■ **WHAT YOU NEED TO DO**
Each line of the data below that holds the word "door" is to be reported in full.

■ **INPUT DATA**
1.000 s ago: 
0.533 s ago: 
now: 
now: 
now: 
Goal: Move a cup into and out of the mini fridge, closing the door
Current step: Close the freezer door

■ **WORKED SOLUTION**
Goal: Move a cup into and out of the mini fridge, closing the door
Current step: Close the freezer door

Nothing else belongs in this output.